The September before that, Dad’s being a teacher at Great Falls High School allowed us access to the school’s roof as President John F. Kennedy gave a speech in the football stadium below. Dad set up a telescope, and we took turns looking through it to see President Kennedy more up close and personal. I vaguely recall a policeman or perhaps a secret service agent coming out onto the roof to check on what might have looked from the ground like a rifle peeking out over the rooftop. Remember that this was less than two months before Kennedy’s assassination in Dallas. I doubt we would have been allowed such “higher” proximity to a presidential talk after that. I think I heard once that Kennedy’s visit to Great Falls was his last trip outside of Washington, D.C. before his fateful visit to Dallas, but given the travel schedule of presidents today, I find that somewhat hard to believe. Maybe times really were different then.
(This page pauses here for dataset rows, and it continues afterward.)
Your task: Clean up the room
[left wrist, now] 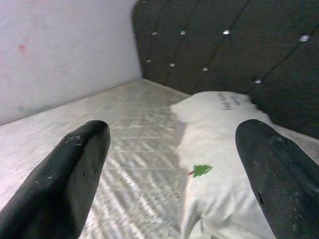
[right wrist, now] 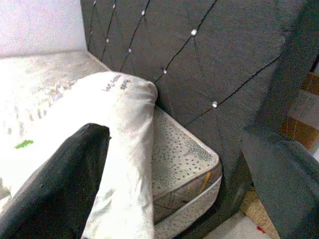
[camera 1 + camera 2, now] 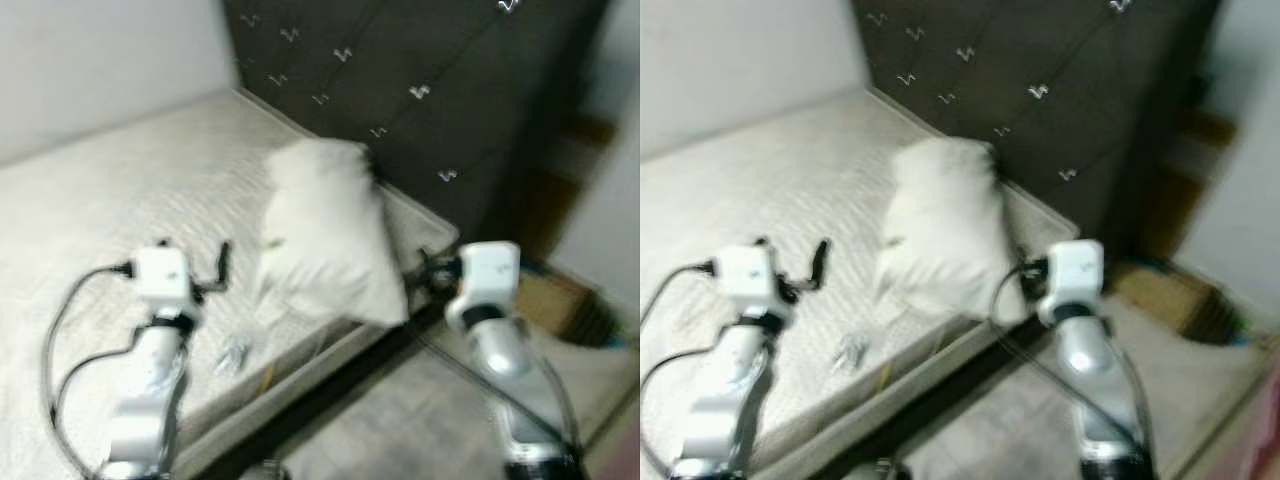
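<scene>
On the bed (image 3: 120,180), both hands are flanking the pillow (image 3: 325,235): left hand (image 3: 215,268) spread, right hand (image 2: 174,164) spread against its edge, likely readying to straighten it.

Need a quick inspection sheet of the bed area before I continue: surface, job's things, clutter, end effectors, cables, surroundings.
Surface: bare mattress, patterned, no sheet.
Job's things: white pillow at the mattress edge by the dark tufted headboard.
Clutter: small crumpled scraps near the mattress edge.
End effectors: left end effector open above the mattress beside the pillow; right end effector open at the pillow's corner.
Cables: black cable looping along the left arm.
Surroundings: white wall, cardboard box on the floor.
</scene>
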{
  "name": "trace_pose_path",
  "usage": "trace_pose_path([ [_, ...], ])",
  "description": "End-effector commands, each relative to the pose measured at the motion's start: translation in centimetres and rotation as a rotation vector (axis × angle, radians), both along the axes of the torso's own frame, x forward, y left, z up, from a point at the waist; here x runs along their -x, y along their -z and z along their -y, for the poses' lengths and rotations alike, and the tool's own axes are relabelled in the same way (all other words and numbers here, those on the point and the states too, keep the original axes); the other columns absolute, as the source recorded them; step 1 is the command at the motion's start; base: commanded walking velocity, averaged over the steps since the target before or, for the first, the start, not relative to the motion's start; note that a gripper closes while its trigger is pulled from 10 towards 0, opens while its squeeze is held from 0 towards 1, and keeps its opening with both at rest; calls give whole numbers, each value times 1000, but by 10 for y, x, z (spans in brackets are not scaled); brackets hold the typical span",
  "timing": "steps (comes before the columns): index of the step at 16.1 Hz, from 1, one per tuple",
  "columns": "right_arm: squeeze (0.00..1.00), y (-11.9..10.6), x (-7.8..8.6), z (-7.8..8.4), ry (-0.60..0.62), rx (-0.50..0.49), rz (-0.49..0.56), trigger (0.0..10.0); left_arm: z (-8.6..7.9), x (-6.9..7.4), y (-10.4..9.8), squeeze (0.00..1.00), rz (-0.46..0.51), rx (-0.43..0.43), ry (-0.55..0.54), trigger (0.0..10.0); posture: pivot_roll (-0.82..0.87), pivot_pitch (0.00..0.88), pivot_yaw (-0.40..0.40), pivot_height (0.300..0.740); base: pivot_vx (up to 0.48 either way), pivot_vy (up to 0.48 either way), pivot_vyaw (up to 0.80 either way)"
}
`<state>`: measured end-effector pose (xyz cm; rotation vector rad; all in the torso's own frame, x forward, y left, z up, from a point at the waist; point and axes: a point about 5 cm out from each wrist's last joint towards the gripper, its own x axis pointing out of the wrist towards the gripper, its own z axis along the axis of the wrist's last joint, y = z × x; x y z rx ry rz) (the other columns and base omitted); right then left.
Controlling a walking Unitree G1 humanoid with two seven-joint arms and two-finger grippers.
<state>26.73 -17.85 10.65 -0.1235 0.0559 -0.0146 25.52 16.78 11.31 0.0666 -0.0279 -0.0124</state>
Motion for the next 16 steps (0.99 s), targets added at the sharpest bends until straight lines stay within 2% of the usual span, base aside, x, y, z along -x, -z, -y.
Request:
trace_pose_path([
  [1,0,-3,-2,-6,-17,-15,13,10000,-11,0,-2,0,2,-25,-49,10000,-65,0,27,740,0,0,800],
  [11,0,-4,-3,-3,-3,-22,18,10000,-7,0,2,0,-19,42,-20,10000,-63,0,19,740,0,0,776],
  [14,0,-4,-2,-3,1,-27,21,10000,-4,0,1,0,-10,78,6,10000,-65,0,19,740,0,0,163],
  [16,0,-4,-2,-2,14,-34,24,10000,-3,1,0,0,-8,83,16,10000,-68,0,21,740,278,0,0],
])
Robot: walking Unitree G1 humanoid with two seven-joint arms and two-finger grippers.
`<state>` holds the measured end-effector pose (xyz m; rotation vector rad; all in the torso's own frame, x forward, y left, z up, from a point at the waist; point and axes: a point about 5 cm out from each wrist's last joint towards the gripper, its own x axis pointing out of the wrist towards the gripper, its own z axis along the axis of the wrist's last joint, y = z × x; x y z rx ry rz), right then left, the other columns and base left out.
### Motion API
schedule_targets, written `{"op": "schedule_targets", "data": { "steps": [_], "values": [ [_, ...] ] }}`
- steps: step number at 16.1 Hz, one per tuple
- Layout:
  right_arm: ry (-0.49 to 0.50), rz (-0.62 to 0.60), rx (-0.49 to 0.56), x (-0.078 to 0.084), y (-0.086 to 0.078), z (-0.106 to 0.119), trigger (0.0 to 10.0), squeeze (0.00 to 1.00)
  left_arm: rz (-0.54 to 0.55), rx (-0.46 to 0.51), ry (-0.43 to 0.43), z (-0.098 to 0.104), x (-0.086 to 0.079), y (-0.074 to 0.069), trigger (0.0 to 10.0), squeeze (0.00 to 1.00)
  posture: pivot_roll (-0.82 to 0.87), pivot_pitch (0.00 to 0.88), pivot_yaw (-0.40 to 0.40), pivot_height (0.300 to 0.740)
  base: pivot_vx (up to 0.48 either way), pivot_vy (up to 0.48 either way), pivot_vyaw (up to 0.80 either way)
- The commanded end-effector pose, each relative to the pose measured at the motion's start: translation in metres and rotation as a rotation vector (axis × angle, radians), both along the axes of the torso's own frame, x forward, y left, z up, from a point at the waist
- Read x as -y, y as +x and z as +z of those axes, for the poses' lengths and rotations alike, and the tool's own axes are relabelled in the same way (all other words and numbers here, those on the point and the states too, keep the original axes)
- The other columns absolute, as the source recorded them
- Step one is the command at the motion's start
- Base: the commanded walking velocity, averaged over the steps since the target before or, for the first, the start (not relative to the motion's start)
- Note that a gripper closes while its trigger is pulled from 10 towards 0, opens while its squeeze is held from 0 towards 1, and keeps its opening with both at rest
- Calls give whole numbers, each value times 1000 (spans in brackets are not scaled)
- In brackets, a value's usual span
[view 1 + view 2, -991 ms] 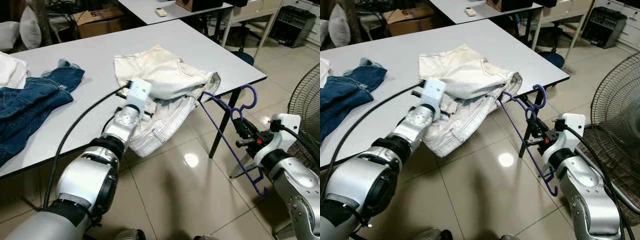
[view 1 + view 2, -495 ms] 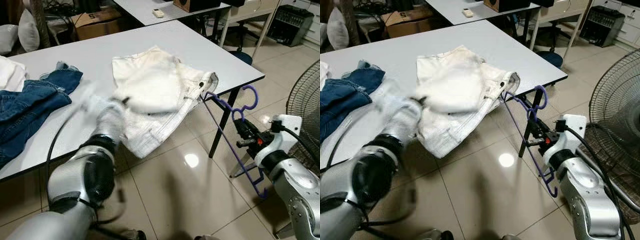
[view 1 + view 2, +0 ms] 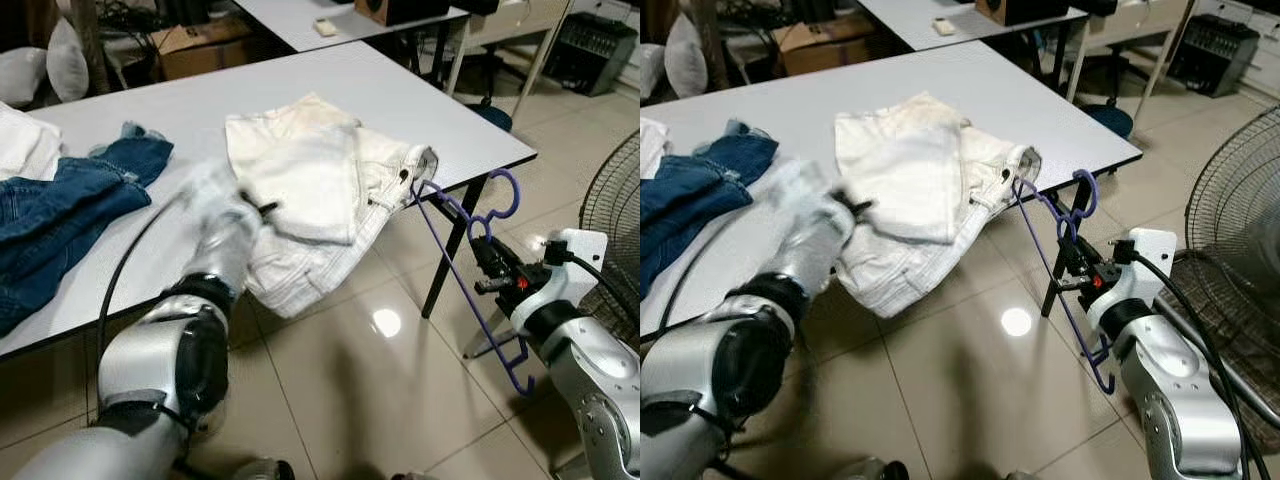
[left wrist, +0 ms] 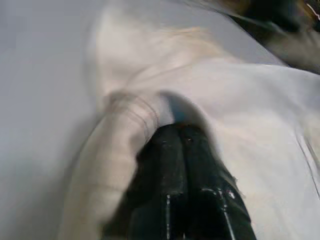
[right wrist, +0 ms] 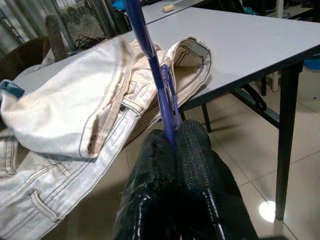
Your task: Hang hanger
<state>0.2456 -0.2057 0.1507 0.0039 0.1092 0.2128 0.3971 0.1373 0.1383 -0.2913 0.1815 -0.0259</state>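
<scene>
White jeans point(image 3: 310, 170) lie crumpled on the grey table point(image 3: 400, 90), their lower part drooping over the near edge. My left gripper point(image 3: 262, 207) is blurred beside them; in the left wrist view the left gripper point(image 4: 175, 134) is shut on a fold of the white fabric point(image 4: 130, 115). My right gripper point(image 3: 482, 258) hovers off the table's right corner, shut on a purple hanger point(image 3: 455, 275). The hanger's hook point(image 3: 503, 195) points up, and its upper arm reaches to the jeans' waistband point(image 5: 192, 55). The right wrist view has the right gripper point(image 5: 172, 137) clamped on the hanger's bar point(image 5: 162, 85).
Blue jeans point(image 3: 60, 200) and a white cloth point(image 3: 20, 140) lie at the table's left. A standing fan point(image 3: 615, 200) is close on the right. A table leg point(image 3: 450, 250) stands behind the hanger. Farther back are a cardboard box point(image 3: 200, 45) and a second table point(image 3: 290, 15).
My left arm swung to the left and pulled the top fold of the white jeans over with it. The right gripper and hanger stayed almost where they were.
</scene>
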Motion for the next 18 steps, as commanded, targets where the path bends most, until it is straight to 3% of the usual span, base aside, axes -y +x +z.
{"op": "schedule_targets", "data": {
  "steps": [1, 2, 3, 4, 7, 9, 12, 14, 17, 18],
  "values": [
    [-9, -5, 20, 1, 0, 4, 10000, 0, -73, 55, 119, 9, 5, 3, 10000, 0, -180, 2, 84, 740, 0, 0, 0],
    [-11, -5, 20, 1, 0, 4, 10000, 0, -134, 89, 224, 11, 8, 2, 10000, 0, -182, 2, 86, 740, 0, 0, 0],
    [-16, -3, 20, 2, -1, 4, 10000, 0, -242, 125, 415, 12, 10, 1, 10000, 1000, -183, 2, 88, 740, 0, 0, 0],
    [-18, -4, 20, 2, -2, 4, 10000, 0, -305, 98, 550, 9, 3, 0, 10000, 1000, -184, 0, 90, 740, 0, 0, 0],
    [-24, -5, 20, 4, -2, 4, 10000, 0, -445, 21, 621, 5, -12, -2, 10000, 1000, -179, 0, 83, 740, 0, 0, 0],
    [-31, -1, 20, 6, -1, 5, 10000, 0, -658, -39, 738, 3, -31, -9, 10000, 1000, -173, 0, 74, 740, 0, 0, 0],
    [-37, 11, 23, 6, 2, 5, 10000, 0, -919, -15, 852, 7, -48, -21, 10000, 1000, -161, 0, 63, 740, 0, 0, 0],
    [-38, 16, 25, 5, 4, 6, 10000, 0, -1047, -38, 866, 6, -53, -29, 10000, 1000, -156, 0, 60, 740, 0, 0, 0],
    [-39, 19, 26, 5, 4, 6, 10000, 0, -1183, -22, 869, 9, -48, -35, 10000, 1000, -157, 0, 62, 740, 0, 0, 0],
    [-41, 14, 25, 6, 3, 5, 10000, 0, -1272, 121, 840, 14, -22, -38, 10000, 1000, -159, 0, 63, 740, 0, 0, 0]
  ]
}}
As would any former child, I remember childhood Christmases, or at least the annual hunts for the perfect Christmas tree. We would drive, usually in the family station wagon (in which my brother and I never wore seat belts and often passed the time seeing who could keep their balance the longest, crouching in the back compartment as Dad intentionally swerved down the road), out into the mountains in search of a tree. We would walk what seemed like miles (my legs were shorter then) through the woods, considering this tree and that one. When we finally found just the right one, Dad would get out his camera and use the timer to get a family picture of the four of us with that year’s tree. I have a couple of these photos in an album Dad made for me; they help the memory stay alive.
And the Christmas I was in kindergarten, all I wanted was a big teddy bear. I must have asked for that bear all fall long, because I remember Dad’s coming home from work many times with stories of how he saw a bear downtown that day, but it got into a taxicab and got away before he could catch it for me. Joe, the bear who was waiting for me under the tree on Christmas morning, lives with me to this day. When he no longer needed to comfort me regularly, he moved on to being the stuffed animal of choice when one of my sons was sick, staying on their bed for as long as they needed him. I have every intention of passing from this world before Joe does, or at least taking him with me when I go. In a punch line to the story of how Joe joined the family, I should note that I proudly took Joe to school with me, for show-and-tell, the first day back after vacation. Darned if another girl in the class hadn’t gotten a bigger teddy bear! It didn’t matter, though; I loved Joe none the less for it.
The “view my complete profile” tab at the right includes a random question generated by Blogger. I change it—question and answer—every now and then for no good reason other than to entertain the couple of people who might look there. For a while the question was something along the lines of “You’re on the ferris wheel. Will your father take a bite of your cotton candy while you’re gone?” My very truthful answer was that my father wouldn’t be standing on the ground holding my cotton candy—he would be on the ferris wheel with me. That’s because the childhood memory I cherish most strongly is that of riding the ferris wheel beside my father. To this day, I am a bit more than moderately afraid of heights and am terrified of ferris wheels or any other amusement park ride that involves heights (not to mention speed—roller coasters are most definitely not my friend). While I did ride a very, very small ferris wheel with my sons during a summer spent in Saskatoon, Saskatchewan, I find the thought of riding a “real” ferris wheel or, even worse, a double ferris wheel, paralyzingly frightening. But I rode them as a child, because with her father beside her, Daddy’s little girl wasn’t all that afraid. I distinctly remember sitting in a ferris wheel car, descending along the front of the wheel, legs dangling, feeling happy … and safe.
Happy Birthday, Dad. I figured you didn’t need any more “stuff” but might like a gift you could keep with you always.
Love,
Your Little Girl
(still and always)
1 comment:
Hope your dad has a wonderful birthday! I know this gift certainly had to make it a special day. Sheesh, you left me in tears...can't imagine how he'll feel.